● Data for this exercise
-- Opening Marker --
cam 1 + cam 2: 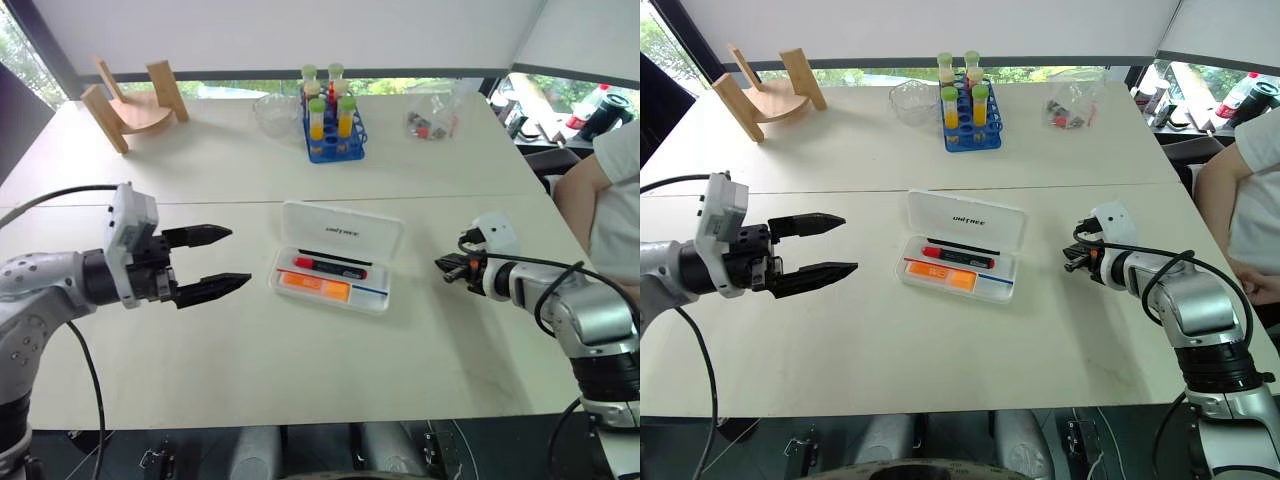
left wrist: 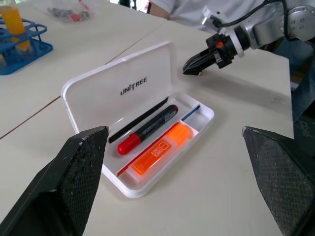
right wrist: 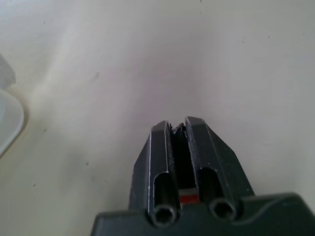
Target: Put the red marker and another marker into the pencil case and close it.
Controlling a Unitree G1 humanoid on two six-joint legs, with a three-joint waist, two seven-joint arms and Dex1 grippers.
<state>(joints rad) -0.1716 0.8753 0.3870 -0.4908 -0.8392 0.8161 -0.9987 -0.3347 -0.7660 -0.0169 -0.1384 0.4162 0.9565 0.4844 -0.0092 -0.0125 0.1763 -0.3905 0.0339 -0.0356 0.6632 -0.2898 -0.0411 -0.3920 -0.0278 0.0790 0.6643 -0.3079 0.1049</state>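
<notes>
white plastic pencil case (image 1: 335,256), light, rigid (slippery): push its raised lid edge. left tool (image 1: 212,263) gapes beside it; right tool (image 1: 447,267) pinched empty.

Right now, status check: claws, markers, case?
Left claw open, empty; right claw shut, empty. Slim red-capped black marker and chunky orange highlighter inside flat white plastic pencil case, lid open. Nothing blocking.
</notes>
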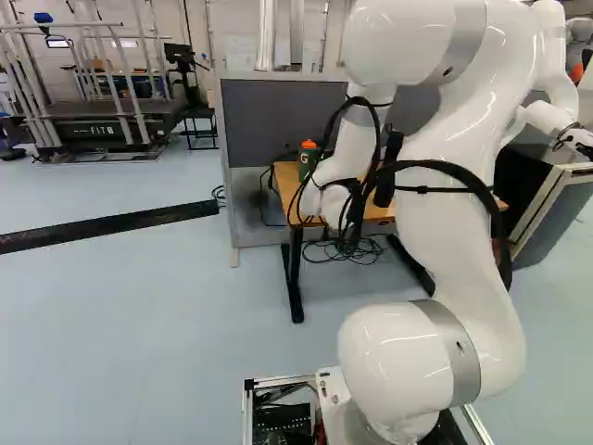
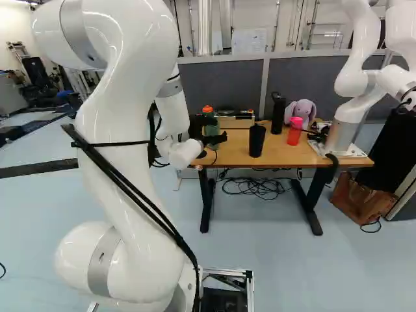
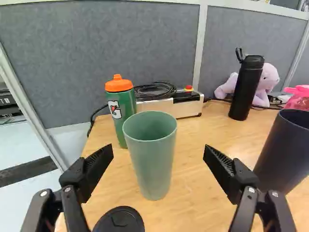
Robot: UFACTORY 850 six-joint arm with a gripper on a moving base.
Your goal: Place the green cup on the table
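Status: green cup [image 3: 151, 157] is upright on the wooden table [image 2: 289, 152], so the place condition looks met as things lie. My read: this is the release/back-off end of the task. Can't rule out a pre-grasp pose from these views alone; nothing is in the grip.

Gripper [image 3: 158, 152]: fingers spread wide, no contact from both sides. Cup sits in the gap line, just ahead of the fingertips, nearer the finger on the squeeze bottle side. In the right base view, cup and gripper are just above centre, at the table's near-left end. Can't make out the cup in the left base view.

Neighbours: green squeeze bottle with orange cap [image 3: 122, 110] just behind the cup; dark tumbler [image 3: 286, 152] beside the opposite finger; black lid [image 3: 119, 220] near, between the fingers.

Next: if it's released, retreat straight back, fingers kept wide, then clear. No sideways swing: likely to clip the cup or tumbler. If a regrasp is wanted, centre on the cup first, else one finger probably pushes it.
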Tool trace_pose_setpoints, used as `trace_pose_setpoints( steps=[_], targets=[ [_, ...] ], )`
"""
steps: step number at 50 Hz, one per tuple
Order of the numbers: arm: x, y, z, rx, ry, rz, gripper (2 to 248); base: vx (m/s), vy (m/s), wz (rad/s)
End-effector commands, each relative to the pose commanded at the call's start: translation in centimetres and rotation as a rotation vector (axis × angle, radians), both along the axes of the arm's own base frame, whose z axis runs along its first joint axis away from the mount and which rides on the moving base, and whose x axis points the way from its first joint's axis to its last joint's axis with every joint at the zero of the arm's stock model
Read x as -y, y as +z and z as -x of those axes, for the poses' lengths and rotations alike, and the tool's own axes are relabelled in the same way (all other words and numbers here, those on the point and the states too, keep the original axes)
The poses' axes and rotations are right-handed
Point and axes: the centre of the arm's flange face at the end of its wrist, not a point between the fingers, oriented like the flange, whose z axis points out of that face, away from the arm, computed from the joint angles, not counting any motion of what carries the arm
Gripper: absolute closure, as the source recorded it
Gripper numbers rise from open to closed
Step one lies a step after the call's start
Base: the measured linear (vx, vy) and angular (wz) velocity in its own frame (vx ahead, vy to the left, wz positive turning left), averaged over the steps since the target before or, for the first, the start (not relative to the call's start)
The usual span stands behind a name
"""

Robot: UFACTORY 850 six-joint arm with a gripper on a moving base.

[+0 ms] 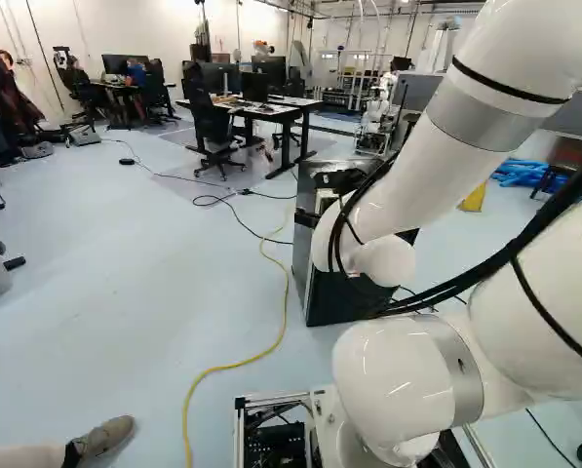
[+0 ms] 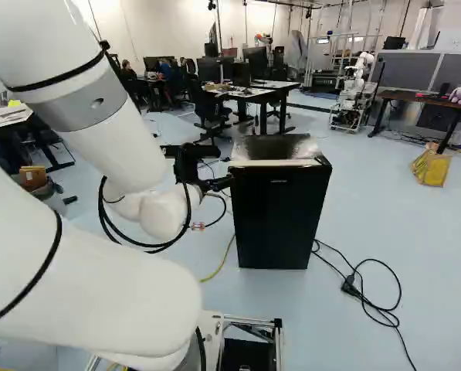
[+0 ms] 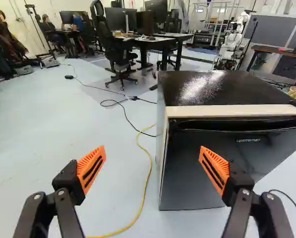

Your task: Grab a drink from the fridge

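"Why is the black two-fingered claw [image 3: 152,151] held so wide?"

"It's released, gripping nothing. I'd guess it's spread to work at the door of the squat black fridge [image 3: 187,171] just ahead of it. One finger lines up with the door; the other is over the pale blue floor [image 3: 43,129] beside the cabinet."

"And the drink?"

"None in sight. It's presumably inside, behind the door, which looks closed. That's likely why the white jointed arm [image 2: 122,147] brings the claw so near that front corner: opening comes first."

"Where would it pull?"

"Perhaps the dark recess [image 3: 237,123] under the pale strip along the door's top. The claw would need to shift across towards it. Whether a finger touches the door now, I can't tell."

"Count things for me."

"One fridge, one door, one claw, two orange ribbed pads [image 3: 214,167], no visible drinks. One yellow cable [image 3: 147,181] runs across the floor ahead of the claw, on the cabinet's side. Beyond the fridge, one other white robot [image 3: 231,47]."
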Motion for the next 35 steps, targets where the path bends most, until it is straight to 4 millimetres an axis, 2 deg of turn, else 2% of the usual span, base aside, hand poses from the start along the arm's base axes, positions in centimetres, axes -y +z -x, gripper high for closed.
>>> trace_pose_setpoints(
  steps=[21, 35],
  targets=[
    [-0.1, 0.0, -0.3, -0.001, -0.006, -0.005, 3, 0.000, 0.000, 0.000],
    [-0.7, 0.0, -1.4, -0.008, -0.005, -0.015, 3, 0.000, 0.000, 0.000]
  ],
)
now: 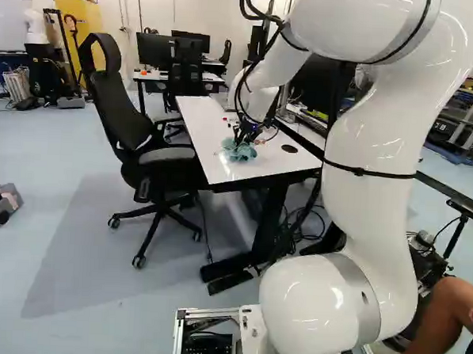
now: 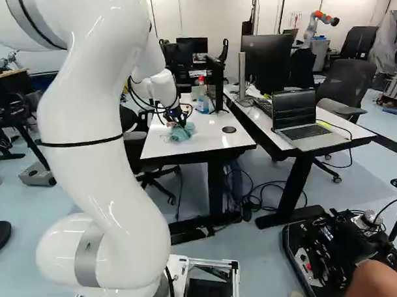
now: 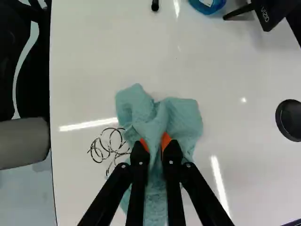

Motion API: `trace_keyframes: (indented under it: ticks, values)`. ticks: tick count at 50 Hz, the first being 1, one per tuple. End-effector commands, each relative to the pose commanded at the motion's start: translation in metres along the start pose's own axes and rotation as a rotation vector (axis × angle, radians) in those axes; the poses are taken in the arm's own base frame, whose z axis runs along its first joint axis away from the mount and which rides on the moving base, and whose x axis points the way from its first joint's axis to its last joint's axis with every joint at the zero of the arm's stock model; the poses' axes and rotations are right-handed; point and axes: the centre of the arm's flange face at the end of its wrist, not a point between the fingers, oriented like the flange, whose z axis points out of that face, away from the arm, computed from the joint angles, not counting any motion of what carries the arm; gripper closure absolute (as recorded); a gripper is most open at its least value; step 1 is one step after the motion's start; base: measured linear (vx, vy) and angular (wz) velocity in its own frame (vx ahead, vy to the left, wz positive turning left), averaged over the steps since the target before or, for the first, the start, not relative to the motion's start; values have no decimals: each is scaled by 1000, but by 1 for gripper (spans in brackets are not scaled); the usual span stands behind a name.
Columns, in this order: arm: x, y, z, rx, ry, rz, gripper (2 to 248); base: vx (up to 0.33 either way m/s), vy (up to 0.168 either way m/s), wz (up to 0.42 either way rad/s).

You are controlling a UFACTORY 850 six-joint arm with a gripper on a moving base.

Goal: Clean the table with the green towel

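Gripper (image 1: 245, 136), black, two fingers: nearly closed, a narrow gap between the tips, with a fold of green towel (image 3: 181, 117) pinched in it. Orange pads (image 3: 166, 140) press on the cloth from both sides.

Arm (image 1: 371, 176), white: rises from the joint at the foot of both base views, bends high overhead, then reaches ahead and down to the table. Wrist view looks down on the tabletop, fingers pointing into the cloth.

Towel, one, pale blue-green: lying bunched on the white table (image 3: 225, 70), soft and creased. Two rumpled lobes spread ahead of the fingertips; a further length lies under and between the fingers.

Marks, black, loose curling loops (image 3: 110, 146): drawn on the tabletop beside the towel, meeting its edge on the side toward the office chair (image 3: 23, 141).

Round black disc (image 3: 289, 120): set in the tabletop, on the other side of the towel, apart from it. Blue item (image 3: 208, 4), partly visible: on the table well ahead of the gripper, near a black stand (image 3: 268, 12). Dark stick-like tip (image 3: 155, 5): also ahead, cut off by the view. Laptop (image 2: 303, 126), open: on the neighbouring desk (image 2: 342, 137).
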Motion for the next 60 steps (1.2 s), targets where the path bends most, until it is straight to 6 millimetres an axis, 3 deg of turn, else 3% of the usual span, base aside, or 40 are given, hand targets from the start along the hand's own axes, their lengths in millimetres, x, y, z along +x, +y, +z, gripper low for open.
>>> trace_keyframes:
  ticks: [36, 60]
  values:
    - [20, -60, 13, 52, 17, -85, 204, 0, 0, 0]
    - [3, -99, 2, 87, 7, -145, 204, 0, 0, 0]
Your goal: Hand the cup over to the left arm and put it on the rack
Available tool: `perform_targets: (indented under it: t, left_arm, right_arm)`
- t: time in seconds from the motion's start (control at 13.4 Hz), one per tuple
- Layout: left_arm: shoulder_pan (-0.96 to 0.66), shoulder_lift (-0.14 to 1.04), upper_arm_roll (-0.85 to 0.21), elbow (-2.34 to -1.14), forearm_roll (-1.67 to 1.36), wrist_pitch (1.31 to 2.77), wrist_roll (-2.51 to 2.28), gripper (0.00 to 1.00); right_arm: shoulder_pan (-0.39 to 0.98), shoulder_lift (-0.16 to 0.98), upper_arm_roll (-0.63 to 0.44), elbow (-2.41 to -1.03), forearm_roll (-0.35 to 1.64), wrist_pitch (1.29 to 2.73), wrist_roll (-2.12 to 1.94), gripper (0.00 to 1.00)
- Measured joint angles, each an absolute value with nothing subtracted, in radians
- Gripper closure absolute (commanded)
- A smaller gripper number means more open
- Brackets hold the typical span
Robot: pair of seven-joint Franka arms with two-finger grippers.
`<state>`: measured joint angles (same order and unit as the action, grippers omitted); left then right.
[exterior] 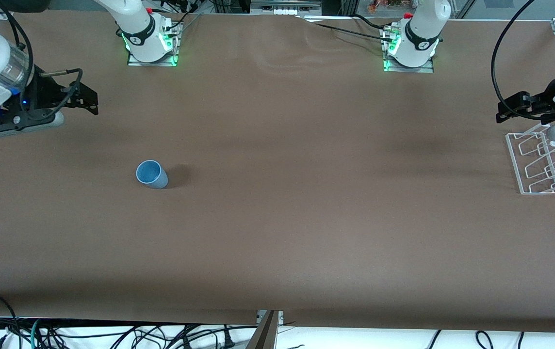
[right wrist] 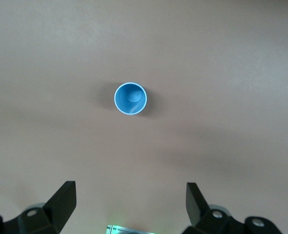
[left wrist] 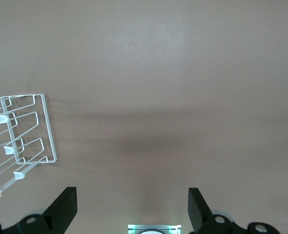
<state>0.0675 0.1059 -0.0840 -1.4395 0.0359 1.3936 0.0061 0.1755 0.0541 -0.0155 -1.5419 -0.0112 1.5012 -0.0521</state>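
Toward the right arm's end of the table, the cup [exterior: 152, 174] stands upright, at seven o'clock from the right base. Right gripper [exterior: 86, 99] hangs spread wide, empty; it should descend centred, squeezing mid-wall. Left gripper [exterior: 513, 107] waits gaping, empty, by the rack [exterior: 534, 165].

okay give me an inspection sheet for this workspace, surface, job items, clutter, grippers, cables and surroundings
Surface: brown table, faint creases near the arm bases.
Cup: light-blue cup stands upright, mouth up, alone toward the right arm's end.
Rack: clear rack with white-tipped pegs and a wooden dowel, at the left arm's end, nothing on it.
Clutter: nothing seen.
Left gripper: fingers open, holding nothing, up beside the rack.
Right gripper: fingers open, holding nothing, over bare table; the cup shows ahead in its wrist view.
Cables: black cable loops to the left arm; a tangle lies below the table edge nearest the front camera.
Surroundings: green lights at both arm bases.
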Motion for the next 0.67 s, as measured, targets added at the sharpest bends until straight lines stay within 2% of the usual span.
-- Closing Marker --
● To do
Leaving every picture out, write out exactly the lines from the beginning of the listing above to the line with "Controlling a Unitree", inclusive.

● Solution to the problem
cam 1 + cam 2: 
left wrist: 
right wrist: 
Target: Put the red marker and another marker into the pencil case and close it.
Controlling a Unitree G1 humanoid on two six-joint legs, with a three-joint waist, two seven-joint arms and Dex1 grippers.

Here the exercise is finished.